2. No Clube de Escrita que eu fiz sobre o processo do Greg Pak, ele fala que começa descobrindo sobre o que a história é, aí depois de escrever, ele descobre sobre o que a história é outra vez. E aí depois de tudo finalizado e enviado pra os editores pra receber feedback e consertar, ele fala isso:


Terminando essa história eu me senti assim. O processo de edição foi sobre fazer a narração ter sentido, entender a motivação dos personagens e garantir que a história esteja contando isso. E aí eu cheguei no fim! Terminei tudo! A história se encaixou! Tive meu dia de folga e voltei pra revisão final, e me surpreendi reescrevendo vários pedaços. Não foi nada demais, só esses "ajustes sutis," e ainda assim quando terminei tive a impressão de que só então eu entendi sobre o que a história realmente era. 

Parece que escrever é um eterno processo de tentar enteder que porra eu tô fazendo.

3. A história ficou perfeita? Não sei. Mas eu fiz o melhor que pude agora, com as habilidades que eu tenho, e chegou a hora de ir em frente. 

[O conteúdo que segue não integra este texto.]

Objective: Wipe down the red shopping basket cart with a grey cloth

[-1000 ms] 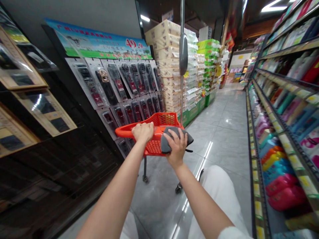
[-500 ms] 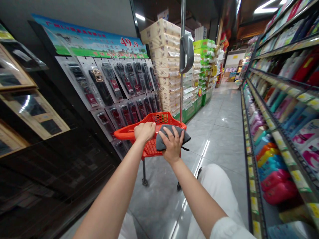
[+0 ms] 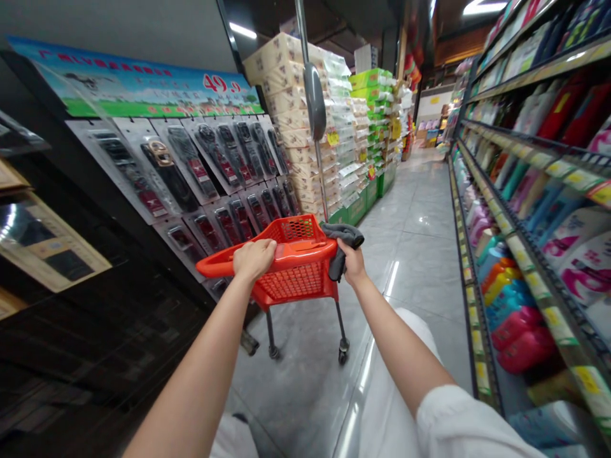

Status: terceira história terminada esse ano!! Aeeee!!! 20 dias de atraso na minha programação. Eu inocente achando que ia conseguir terminar a Rebels AU só em fevereiro e o mês já tá acabando e eu nem abri o arquivo. Algumas histórias são tão fáceis de escrever, outras tão difíceis. O aprendizado é que não dá pra saber, só se certificar de sentar o rabo cada dia e fazer o melhor que puder. As preparações pra Rebels AU já começaram, mas semana que vem falamos sobre que isso. Agora vou jogar Dragon Age e comemorar.